NASHVILLE, Tenn. (AP) - Tennessee is turning away same-sex couples married in other states who seek to have their names changed on driver's licenses and other state documents.
State legislators banned same-sex marriage in a statute and voters did the same in the state constitution.
The result is, as more Tennessee couples go to one of the 13 states and Washington, D.C., where same-sex marriages are recognized, they are having trouble getting it recognized back home. Complicating matters is the federal government now recognizes same-sex couples and allows Social Security cards to be issued in married names.
The Tennessean reported that attorneys are recruiting potential couples for a lawsuit challenging the state's ban.
First of all, none of these couples should be surprised by this, and I'm guessing they aren't. TN is one of the most hostile states for gays in the US. Couples in VA, the Carolinas, and the rest of the South would get the same treatment.
It will definitely require a lawsuit.
Does the bottom take the top's last name?

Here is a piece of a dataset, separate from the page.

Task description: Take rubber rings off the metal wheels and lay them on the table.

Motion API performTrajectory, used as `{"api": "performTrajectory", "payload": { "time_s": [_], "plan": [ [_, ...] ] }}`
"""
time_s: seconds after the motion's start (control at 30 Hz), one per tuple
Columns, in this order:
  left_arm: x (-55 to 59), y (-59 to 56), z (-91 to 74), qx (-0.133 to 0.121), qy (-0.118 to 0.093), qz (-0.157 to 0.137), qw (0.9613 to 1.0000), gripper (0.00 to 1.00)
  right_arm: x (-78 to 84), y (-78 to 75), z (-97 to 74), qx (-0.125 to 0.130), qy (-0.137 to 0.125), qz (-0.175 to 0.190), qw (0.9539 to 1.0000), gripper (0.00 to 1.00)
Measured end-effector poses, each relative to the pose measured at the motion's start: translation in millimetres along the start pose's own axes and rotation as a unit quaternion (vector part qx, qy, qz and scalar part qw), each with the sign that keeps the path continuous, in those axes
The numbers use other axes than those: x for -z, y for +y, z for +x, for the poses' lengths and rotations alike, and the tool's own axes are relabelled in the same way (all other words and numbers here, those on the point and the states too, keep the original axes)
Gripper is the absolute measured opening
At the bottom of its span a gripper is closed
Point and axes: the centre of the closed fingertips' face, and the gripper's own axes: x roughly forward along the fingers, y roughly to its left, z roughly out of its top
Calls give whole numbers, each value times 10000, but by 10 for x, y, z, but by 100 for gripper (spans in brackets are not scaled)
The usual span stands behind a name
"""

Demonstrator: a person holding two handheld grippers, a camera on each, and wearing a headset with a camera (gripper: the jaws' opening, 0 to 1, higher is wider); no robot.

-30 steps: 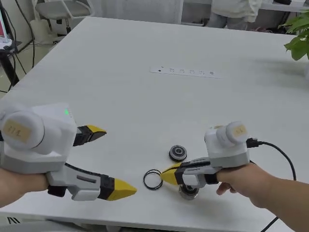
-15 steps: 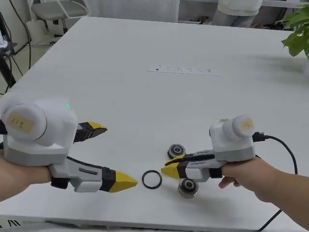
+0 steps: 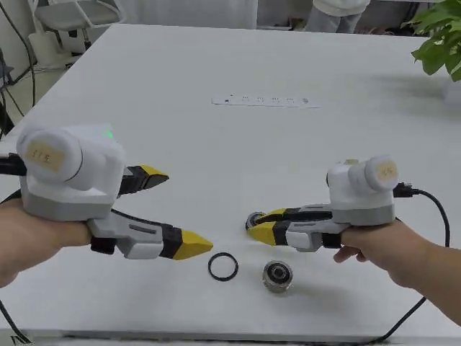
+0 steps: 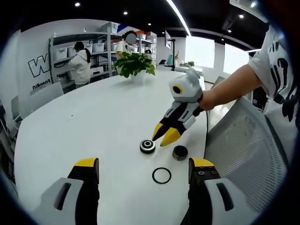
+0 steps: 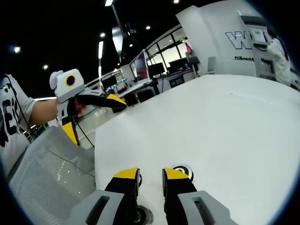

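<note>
Where the white bench (image 3: pixel 216 158) comes nearest the person, a black rubber ring (image 3: pixel 222 266) lies flat and loose, with a metal wheel (image 3: pixel 277 275) just to its right, not touching it. Slightly farther, the left claw (image 3: pixel 173 209) hangs left of the ring, spread wide and empty. The right claw (image 3: pixel 261 225) points in from the right, its tips a narrow gap apart and gripping nothing. A second wheel (image 4: pixel 147 146) sits on the bench right at those tips. Far off lies a white power strip (image 3: pixel 263 101), and a potted plant (image 3: pixel 436 40) stands at the far right.
</note>
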Motion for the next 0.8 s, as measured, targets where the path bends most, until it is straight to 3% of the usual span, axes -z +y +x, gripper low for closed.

If so, that's sort of hot.
I stopped at Nashville, Tenn(AP)
Can't anyone change their name to any name they want in any state they want whether they're gay or not? How is this an issue?
[quote] Can't anyone change their name to any name they want in any state they want whether they're gay or not? How is this an issue?
Name changes for married people are handled differently than someone petitioning the court to change their name for other reasons. For starters, all you have to do is show your marriage license most places and it gets changed automatically.
In order to change your name otherwise, you have to get a court order and jump through other hoops, and pay (sometimes exorbitant) filing and other court fees, publish a legal notice in a local newspaper for a month, and then return to court for the petition to be granted.
The Compromise of 1876, which ended Reconstruction, was probably the worst thing that ever happened to this country. If it hadn't been for these fucking crackers, the first black President might have come 100 years earlier (and likely would have been a Republican), religious fundamentalism would be a thing of the past, the literacy rate would be close to 100%, and LGBT equality would have been the law of the land everywhere at least 30 years ago.